18/01/2019 – Carine Bianco Trio au Hot Club de Lyon

18/01/2019 – Carine Bianco Trio au Hot Club de Lyon

On a beau connaître le CD par cœur, rien ne vaut l’expérience du live, on ne le dira jamais assez. Pour peu que les artistes se montrent un peu diserts, c’est aussi l’occasion de nous donner accès au backstage de la création, et d’éclairer l’imagination que ne manque pas de solliciter l’écoute musicale. Grands adeptes du collectage, Carine et Nicolas Bianco conservent mélopées, phrasés, narrations ou expériences glanés au gré des rencontres qui les ont marqués.

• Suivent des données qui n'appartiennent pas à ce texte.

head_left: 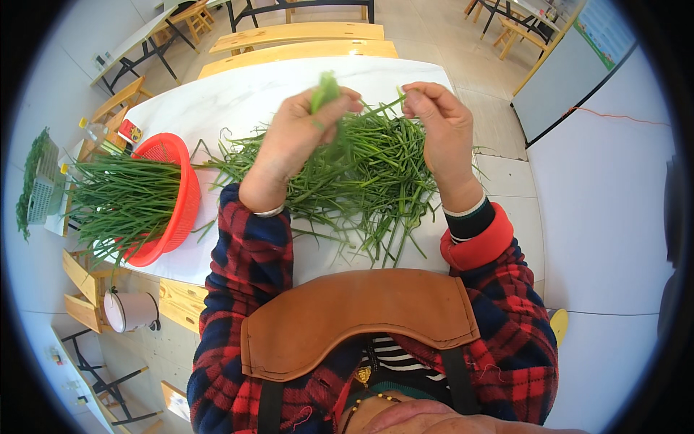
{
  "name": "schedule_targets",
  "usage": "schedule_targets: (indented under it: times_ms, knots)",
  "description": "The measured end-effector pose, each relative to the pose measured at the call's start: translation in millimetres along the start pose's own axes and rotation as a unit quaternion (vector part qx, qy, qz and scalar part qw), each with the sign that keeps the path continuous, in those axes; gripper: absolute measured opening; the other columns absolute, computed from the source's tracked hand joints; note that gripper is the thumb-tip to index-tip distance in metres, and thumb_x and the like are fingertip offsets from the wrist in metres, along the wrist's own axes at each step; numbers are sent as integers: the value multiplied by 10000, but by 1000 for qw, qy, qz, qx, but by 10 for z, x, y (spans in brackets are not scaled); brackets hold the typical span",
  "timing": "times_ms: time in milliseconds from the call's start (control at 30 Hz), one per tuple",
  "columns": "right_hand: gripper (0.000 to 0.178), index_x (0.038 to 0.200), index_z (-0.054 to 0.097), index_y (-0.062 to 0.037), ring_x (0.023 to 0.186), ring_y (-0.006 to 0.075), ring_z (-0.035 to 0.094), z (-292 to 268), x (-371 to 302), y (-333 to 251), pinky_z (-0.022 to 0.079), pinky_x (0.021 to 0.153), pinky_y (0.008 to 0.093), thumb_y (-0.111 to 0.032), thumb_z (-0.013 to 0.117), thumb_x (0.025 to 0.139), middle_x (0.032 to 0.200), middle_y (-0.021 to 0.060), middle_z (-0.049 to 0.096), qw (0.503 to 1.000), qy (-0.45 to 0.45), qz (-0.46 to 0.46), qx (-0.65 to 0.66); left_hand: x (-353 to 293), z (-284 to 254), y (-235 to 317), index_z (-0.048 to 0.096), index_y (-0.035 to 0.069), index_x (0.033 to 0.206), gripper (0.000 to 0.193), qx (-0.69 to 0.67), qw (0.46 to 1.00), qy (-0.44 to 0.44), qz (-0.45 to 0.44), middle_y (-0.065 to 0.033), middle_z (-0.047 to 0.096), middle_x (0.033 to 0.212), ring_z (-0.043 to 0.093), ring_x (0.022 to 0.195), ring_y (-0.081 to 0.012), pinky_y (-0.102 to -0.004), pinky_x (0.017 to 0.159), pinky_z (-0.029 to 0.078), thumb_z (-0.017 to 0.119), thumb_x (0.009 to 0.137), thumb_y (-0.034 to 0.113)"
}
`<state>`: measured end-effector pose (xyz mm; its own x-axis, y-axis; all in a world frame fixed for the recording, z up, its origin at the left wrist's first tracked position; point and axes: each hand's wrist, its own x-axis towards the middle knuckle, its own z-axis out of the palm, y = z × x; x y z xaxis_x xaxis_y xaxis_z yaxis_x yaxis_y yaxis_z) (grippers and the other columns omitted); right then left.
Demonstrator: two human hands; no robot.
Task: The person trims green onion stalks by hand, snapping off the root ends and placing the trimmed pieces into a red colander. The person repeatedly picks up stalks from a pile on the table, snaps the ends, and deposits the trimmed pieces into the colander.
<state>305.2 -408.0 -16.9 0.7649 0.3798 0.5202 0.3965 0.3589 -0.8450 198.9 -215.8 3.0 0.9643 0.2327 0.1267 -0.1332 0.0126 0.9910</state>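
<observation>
Above a white table my left hand (293,141) is closed round a few green chive-like stalks (327,90), whose upper end is blurred by motion. My right hand (444,137) pinches the tip of a thin green stalk (394,103) between thumb and fingertips. Below both hands spreads a loose, tangled pile of long green stalks (383,166). To the left stands a red plastic basket (189,210), tilted, with a thick bundle of long green stalks (130,192) in it, their ends reaching out past the left side.
The white marbled table (210,105) carries bottles (101,134) and a small red-yellow box (130,130) beyond the basket. At far left a pale crate (47,181) holds more greens. Wooden benches (303,65) stand beyond the table; a white bin (131,311) is at lower left.
</observation>
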Motion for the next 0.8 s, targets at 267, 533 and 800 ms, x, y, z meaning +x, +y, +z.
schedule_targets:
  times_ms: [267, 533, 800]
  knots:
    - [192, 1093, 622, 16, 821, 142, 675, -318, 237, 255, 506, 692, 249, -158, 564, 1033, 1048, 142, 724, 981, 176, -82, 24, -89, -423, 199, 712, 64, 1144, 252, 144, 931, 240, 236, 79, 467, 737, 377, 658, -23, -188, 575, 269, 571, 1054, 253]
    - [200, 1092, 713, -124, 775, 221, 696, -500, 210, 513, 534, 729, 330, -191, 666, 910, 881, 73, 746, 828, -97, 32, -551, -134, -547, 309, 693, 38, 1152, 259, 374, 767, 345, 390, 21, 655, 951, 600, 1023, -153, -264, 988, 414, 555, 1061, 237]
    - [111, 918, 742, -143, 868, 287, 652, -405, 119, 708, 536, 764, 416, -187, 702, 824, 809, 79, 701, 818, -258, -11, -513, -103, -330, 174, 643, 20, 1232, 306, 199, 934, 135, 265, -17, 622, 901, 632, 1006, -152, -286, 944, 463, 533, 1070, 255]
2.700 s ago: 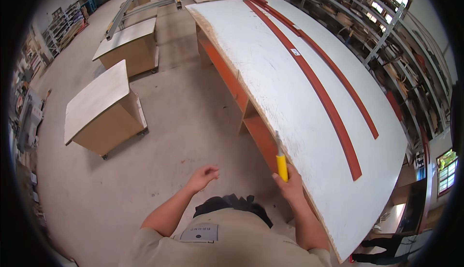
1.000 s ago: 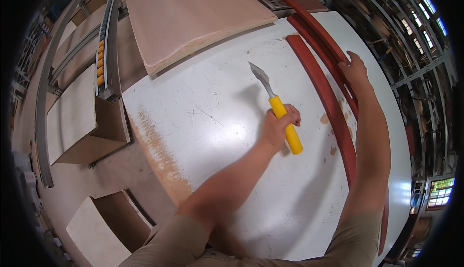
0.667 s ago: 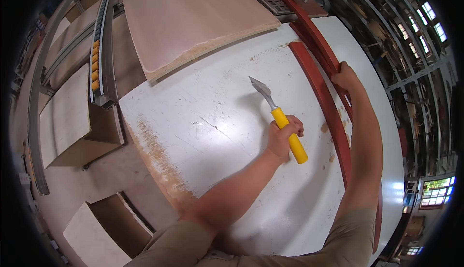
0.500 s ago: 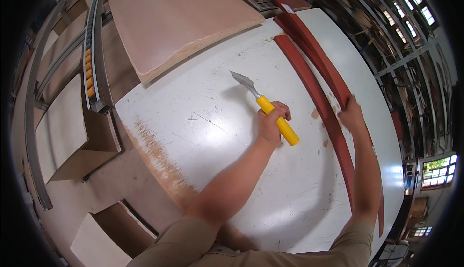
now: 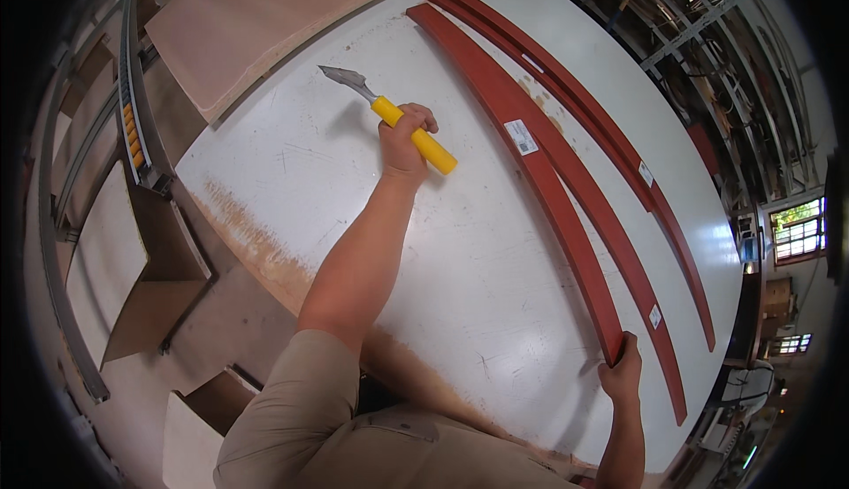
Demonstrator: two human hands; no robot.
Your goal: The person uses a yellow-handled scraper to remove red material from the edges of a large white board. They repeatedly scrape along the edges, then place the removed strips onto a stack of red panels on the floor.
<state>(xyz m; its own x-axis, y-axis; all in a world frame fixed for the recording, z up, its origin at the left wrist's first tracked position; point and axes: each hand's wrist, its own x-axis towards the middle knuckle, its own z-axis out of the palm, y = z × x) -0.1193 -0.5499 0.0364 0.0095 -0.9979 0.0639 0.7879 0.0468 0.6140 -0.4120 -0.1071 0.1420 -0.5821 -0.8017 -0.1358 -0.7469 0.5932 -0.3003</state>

C’est la matière première des pièces présentées ce soir, dont une grande partie se trouve sur le CD fraîchement paru Eurydice#21, en référence au poème écrit par Hilda Doolittle, prétexte à réflexion sur la condition féminine. Les compositions s’inscrivent également dans une recherche des trois musiciens de la prolongation tempérée du son des instruments.

Au chapitre des rencontres bien réelles, Awa respire la bienveillance, tout en sensualité et en harmonie, la rêverie du piano de Carine Bianco se déploie avec délicatesse sur la ligne de basse de Nicolas Bianco. Nalingy Kobina évoque une Afrique turbulente et syncopée, qui fait la part belle à la batterie de Sébastien Mourant. Yasmine exprime ses tourments dans la douceur.

Au chapitre des rencontres artistiques, Eurydice oscille entre courroux et mélancolie, avec un chorus de piano inventif et généreux ; Carine a du style et elle l’exprime haut et fort. John Lennon Murder nous donne l’occasion de réentendre sa voix en introduction, en arrière-plan de quelques notes éternelles d’Imagine, ambiance vintage assurée, thème aux consonnances orientales servis sur basse lancinante et chorus saturé. Martha rend hommage à Martha Argerich, pianiste argentine considérée comme une des plus talentueuses de son époque, et surtout à son caractère rebelle et indépendant ; toute la richesse du jeu des musiciens est mobilisée pour l’occasion : approches chromatiques, syncopes et contrepoint, polyphonie et polyrythmie sont au rendez-vous. Pour terminer, la pianiste ne pouvait pas manquer de saluer Mozart et Monk, curieusement unis par leurs prénoms de significations semblables, avec Amadeo, construit autour du thème du Lacrimosa du Requiem de Mozart, qui prend un coup de gaieté insensée des plus réjouissants.

Emotion, finesse, féminité et communion sont les maîtres mots de ce concert. Si le public était plutôt clairsemé en première partie, l’affluence motivée par la jam session à suivre a rempli la salle en deuxième partie, avec un public qui s’est très vite laissé captiver, en témoigne la qualité de l’écoute. Cette pratique, nouvelle au Hot Club, du bœuf après le concert a ce mérite de créer un espace de découverte propice à l’ouverture et aux bonnes surprises.